### Task brief
Extract exactly those lines that lie between the start of the material and the line with "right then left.", including both boundary lines and no others.

### Dataset records
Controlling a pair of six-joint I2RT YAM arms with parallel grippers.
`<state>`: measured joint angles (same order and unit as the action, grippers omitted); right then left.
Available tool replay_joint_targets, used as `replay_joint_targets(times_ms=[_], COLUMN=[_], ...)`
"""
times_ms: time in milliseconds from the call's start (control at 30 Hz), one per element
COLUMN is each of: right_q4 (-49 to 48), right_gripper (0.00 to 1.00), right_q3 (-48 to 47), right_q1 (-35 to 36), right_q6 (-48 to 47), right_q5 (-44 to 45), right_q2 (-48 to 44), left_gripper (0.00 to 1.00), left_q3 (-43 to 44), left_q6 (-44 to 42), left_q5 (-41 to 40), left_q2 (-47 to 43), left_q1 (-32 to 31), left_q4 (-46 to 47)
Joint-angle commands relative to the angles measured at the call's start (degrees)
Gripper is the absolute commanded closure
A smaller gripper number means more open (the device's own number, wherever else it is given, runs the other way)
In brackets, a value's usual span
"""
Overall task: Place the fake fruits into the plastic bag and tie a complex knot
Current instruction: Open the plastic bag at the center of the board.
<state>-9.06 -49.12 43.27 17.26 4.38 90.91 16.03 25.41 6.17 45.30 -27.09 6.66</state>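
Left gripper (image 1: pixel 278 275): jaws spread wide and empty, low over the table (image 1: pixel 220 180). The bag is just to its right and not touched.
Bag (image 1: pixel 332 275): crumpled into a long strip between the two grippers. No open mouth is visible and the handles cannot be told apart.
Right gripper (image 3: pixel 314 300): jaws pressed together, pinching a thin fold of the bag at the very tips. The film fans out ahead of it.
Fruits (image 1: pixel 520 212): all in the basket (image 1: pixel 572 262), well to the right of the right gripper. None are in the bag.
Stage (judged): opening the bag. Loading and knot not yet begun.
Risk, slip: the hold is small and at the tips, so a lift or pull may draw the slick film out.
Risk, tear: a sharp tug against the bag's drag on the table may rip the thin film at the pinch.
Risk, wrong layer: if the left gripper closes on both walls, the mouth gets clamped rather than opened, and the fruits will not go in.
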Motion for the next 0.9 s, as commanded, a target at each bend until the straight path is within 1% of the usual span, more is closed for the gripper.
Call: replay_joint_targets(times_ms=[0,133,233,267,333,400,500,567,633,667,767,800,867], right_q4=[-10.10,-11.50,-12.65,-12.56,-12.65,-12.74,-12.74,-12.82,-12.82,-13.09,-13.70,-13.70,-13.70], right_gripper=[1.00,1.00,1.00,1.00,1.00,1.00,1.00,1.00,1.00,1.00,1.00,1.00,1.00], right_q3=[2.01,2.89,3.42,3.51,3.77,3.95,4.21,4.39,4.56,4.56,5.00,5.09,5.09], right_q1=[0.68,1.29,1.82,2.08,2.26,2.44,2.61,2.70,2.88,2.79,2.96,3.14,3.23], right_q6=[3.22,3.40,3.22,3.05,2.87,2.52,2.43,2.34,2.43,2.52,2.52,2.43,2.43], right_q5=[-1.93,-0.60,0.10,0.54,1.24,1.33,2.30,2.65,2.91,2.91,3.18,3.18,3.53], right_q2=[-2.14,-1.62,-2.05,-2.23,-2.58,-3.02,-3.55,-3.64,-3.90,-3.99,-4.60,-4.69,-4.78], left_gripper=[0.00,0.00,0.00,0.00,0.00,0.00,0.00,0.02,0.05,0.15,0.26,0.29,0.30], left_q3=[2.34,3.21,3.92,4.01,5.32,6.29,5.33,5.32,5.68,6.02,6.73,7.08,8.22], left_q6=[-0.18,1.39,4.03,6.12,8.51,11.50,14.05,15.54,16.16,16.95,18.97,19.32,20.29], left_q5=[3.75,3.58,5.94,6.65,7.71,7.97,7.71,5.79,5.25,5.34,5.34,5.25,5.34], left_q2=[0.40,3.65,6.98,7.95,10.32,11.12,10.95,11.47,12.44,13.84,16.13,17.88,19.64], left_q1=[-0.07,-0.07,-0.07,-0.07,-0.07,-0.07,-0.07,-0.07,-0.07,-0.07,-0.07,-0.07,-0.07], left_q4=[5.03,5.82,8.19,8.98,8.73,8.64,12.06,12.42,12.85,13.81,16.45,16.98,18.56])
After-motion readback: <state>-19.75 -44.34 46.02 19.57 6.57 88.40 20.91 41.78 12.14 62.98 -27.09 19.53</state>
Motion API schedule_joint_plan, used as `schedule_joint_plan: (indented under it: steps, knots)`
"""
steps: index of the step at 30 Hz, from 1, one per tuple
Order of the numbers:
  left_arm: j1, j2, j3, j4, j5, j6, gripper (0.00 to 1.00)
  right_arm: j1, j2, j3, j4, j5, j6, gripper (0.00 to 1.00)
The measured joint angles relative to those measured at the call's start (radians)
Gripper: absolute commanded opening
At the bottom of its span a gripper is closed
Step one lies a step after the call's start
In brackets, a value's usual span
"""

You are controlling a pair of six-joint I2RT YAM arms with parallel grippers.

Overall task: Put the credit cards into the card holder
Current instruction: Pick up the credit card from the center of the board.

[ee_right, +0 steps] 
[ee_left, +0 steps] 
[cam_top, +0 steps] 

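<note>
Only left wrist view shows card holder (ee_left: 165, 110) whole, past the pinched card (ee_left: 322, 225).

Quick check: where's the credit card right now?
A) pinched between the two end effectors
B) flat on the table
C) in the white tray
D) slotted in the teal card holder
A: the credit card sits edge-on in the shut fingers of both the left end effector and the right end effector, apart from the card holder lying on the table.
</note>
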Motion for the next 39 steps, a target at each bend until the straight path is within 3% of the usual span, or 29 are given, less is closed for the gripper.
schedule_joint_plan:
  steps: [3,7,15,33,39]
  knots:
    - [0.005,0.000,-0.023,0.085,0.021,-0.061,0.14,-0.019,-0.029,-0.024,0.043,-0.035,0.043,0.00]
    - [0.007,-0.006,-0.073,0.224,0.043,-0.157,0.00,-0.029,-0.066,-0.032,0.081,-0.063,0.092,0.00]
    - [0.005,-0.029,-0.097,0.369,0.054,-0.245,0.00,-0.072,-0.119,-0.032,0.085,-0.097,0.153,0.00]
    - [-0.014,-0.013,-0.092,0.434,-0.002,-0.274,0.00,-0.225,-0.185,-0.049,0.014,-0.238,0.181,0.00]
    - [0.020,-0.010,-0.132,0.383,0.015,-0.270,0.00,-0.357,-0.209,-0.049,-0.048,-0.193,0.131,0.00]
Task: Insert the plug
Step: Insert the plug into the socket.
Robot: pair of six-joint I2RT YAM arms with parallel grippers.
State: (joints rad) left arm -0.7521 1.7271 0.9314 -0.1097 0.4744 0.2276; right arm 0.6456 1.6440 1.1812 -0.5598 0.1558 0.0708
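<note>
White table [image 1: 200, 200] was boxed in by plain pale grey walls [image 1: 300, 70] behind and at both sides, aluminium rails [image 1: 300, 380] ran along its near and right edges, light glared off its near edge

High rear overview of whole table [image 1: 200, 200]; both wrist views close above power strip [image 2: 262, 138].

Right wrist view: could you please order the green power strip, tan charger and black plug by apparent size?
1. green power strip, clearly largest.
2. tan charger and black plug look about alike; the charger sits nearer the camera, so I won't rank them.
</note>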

### Written answer
Controlling a pair of six-joint I2RT YAM arms with parallel grippers.
`<state>`: measured joint angles (same order and unit as the action, grippers omitted); right then left.

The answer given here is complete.